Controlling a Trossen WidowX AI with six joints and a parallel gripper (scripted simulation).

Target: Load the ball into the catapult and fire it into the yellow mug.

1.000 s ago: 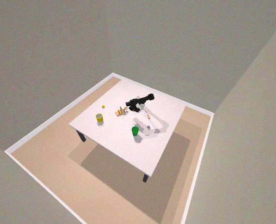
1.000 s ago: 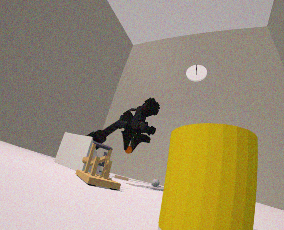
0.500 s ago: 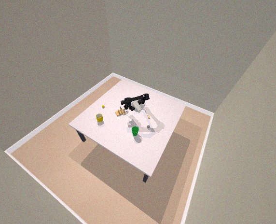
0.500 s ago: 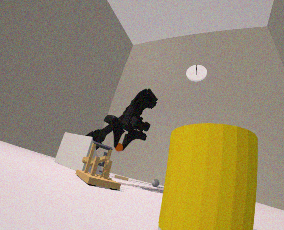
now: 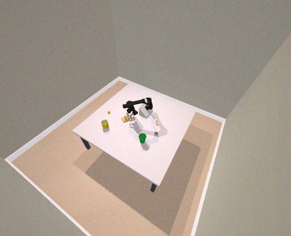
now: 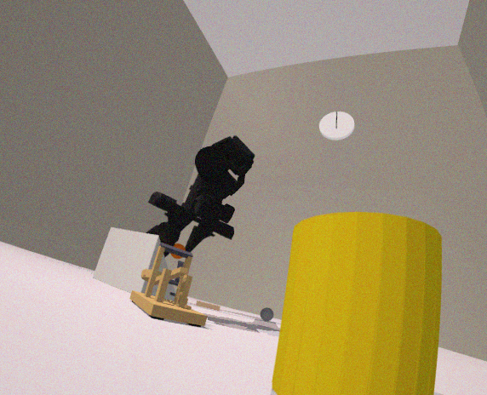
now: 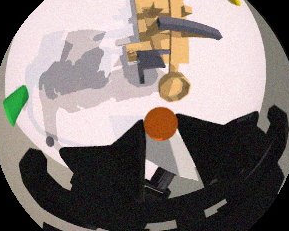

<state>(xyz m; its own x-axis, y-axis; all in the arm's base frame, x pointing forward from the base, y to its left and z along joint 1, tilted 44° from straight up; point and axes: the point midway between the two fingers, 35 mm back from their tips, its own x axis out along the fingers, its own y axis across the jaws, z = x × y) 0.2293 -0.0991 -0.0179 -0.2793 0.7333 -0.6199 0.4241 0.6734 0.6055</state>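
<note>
My gripper (image 6: 179, 250) (image 7: 159, 120) is shut on an orange ball (image 6: 177, 256) (image 7: 161, 130), which sits between the fingertips above the table. The wooden catapult (image 5: 125, 119) (image 6: 178, 315) (image 7: 179, 45) stands on the table, with a dark crossbar (image 7: 195, 30) on top. In the wrist view its tan, round throwing cup (image 7: 174, 86) lies just beyond the held ball, a little to the right; the height gap is hard to tell. The yellow mug (image 5: 105, 125) (image 6: 359, 302) stands upright, apart from the catapult on its far side from the arm.
A green cup (image 5: 142, 138) (image 7: 15, 105) stands on the table. A small yellow ball (image 5: 109, 112) lies behind the mug. A grey ball (image 5: 156, 133) (image 6: 266, 314) (image 7: 50, 141) and a tan block (image 5: 156, 123) (image 6: 208, 306) lie apart. A pale box (image 5: 144, 112) (image 6: 123, 260) stands by the arm.
</note>
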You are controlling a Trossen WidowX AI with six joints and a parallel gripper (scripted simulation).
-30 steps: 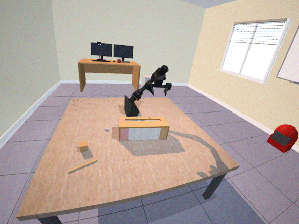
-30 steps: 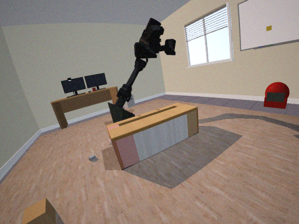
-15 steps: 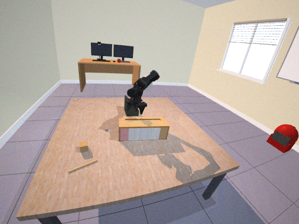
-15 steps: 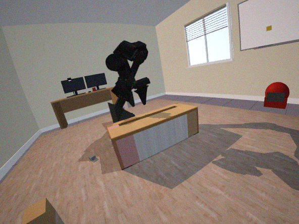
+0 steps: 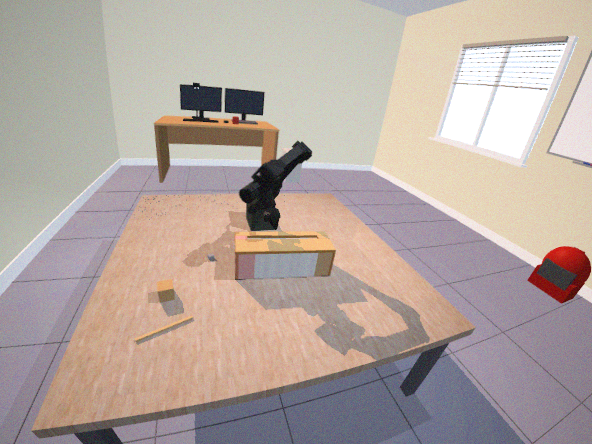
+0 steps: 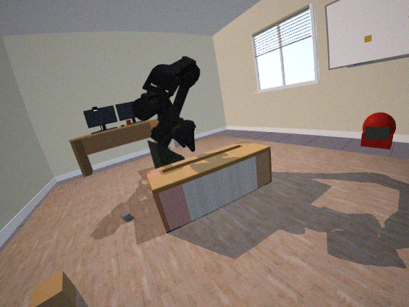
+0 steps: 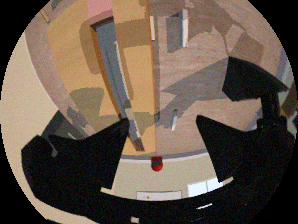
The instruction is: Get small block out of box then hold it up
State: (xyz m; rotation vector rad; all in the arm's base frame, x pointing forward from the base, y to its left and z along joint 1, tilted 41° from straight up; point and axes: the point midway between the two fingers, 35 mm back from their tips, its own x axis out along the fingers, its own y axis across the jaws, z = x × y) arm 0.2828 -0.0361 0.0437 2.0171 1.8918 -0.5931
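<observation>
Your small grey block (image 5: 211, 258) (image 6: 128, 217), apparently the one you are after, lies on the wood-grained table (image 5: 250, 350) (image 6: 207, 283), just outside the pink-marked end of the long wooden box with the clear front (image 5: 320, 244) (image 6: 260, 151) (image 7: 132, 75). No block can be made out behind the front panel, which suggests the shelf has already let it out, though the pale glazing leaves room for doubt. Above the box, your black two-fingered gripper (image 5: 272, 218) (image 6: 188, 138) (image 7: 164, 120) points downward, its fingers apart and nothing between them, probably kept wide to come down around the block. The narrow slot along the lid looks made for reaching the shelf with a tool, perhaps the thin wooden stick (image 5: 164, 330), which lies well apart from the box beyond an orange-tan cube (image 5: 165, 290) (image 6: 52, 292) and seems unneeded for a table pickup. Your next move likely calls for a swing toward the grey block, high enough that the fingers spare the lid
</observation>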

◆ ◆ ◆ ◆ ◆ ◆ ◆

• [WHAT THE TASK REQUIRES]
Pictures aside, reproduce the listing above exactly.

• [OUTPUT OF THE EXERCISE]
Controlling a Trossen WidowX AI with six joints and a parallel gripper (scripted simulation).

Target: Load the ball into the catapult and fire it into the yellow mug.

1.000 s ago: 
1.000 s ago: 
0.500 s ago: 
0.500 s ago: 
now: 
now: 
now: 

<state>(xyz m; its own x-axis, y-axis; all in the arm's base frame, x pointing forward from the base, y to its left and z along joint 1, tilted 44° from straight up; point and axes: the point midway between the two fingers, 35 mm back from their tips, its own x axis out along the fingers, its own y axis across the jaws, z = x × y) 0.2293 -0.0991 -0.0179 -0.2793 0.7333 -0.6199 0.4241 0.6734 0.6055</state>
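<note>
My gripper (image 6: 179, 250) (image 7: 159, 120) is shut on an orange ball (image 6: 177, 256) (image 7: 161, 130), which sits between the fingertips above the table. The wooden catapult (image 5: 125, 119) (image 6: 178, 315) (image 7: 179, 45) stands on the table, with a dark crossbar (image 7: 195, 30) on top. In the wrist view its tan, round throwing cup (image 7: 174, 86) lies just beyond the held ball, a little to the right; the height gap is hard to tell. The yellow mug (image 5: 105, 125) (image 6: 359, 302) stands upright, apart from the catapult on its far side from the arm.
A green cup (image 5: 142, 138) (image 7: 15, 105) stands on the table. A small yellow ball (image 5: 109, 112) lies behind the mug. A grey ball (image 5: 156, 133) (image 6: 266, 314) (image 7: 50, 141) and a tan block (image 5: 156, 123) (image 6: 208, 306) lie apart. A pale box (image 5: 144, 112) (image 6: 123, 260) stands by the arm.
</note>
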You are controlling a Trossen WidowX AI with six joints and a parallel gripper (scripted simulation).
-30 steps: 
-30 steps: 
-15 steps: 
-15 steps: 
+0 steps: 
+0 steps: 
+0 steps: 
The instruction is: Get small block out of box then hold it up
State: (xyz m; rotation vector rad; all in the arm's base frame, x pointing forward from the base, y to its left and z along joint 1, tilted 41° from straight up; point and axes: the point midway between the two fingers, 35 mm back from their tips, its own x axis out along the fingers, its own y axis across the jaws, z = x × y) arm 0.2828 -0.0361 0.0437 2.0171 1.8918 -0.5931
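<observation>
Your small grey block (image 5: 211, 258) (image 6: 128, 217), apparently the one you are after, lies on the wood-grained table (image 5: 250, 350) (image 6: 207, 283), just outside the pink-marked end of the long wooden box with the clear front (image 5: 320, 244) (image 6: 260, 151) (image 7: 132, 75). No block can be made out behind the front panel, which suggests the shelf has already let it out, though the pale glazing leaves room for doubt. Above the box, your black two-fingered gripper (image 5: 272, 218) (image 6: 188, 138) (image 7: 164, 120) points downward, its fingers apart and nothing between them, probably kept wide to come down around the block. The narrow slot along the lid looks made for reaching the shelf with a tool, perhaps the thin wooden stick (image 5: 164, 330), which lies well apart from the box beyond an orange-tan cube (image 5: 165, 290) (image 6: 52, 292) and seems unneeded for a table pickup. Your next move likely calls for a swing toward the grey block, high enough that the fingers spare the lid
</observation>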

What the exercise asked for has been given in full.